Given material: Begin

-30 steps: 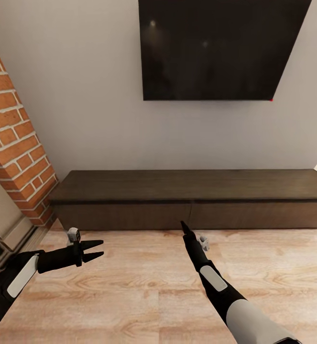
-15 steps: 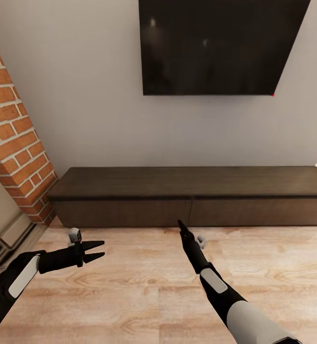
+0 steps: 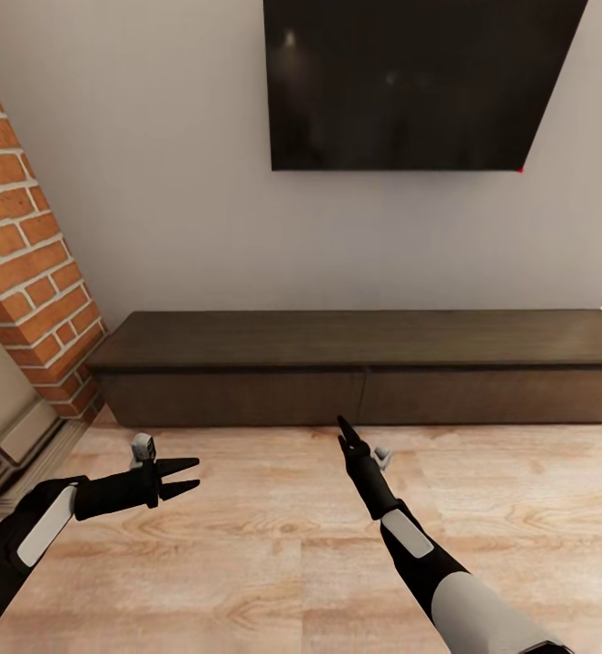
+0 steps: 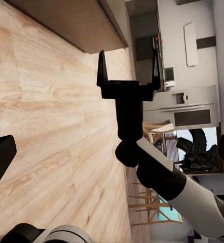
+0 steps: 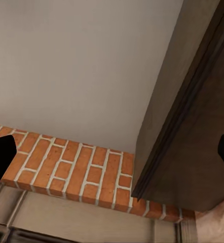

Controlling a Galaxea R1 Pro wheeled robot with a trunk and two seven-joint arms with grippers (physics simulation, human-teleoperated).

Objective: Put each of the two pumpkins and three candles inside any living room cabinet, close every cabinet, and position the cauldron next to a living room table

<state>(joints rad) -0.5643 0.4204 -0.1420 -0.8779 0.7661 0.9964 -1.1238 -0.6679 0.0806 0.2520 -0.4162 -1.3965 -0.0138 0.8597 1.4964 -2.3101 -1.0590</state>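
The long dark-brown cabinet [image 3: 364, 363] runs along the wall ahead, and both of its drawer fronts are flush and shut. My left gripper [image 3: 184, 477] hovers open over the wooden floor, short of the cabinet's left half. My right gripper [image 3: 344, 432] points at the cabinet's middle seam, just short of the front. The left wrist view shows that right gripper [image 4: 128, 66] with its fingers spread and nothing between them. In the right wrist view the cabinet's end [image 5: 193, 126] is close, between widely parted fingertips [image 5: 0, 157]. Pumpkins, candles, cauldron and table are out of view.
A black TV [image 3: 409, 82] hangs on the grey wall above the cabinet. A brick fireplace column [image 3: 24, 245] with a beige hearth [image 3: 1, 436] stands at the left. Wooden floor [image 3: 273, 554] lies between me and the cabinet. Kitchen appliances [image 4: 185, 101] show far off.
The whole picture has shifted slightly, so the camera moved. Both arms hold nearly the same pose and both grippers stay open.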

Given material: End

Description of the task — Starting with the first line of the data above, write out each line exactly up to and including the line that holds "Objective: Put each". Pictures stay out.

Exercise result —
-30 steps: 
-15 steps: 
+0 steps: 
+0 steps: 
+0 steps: 

Controlling a Galaxea R1 Pro wheeled robot with a trunk and two seven-joint arms with grippers (physics simulation, human-teleoperated).

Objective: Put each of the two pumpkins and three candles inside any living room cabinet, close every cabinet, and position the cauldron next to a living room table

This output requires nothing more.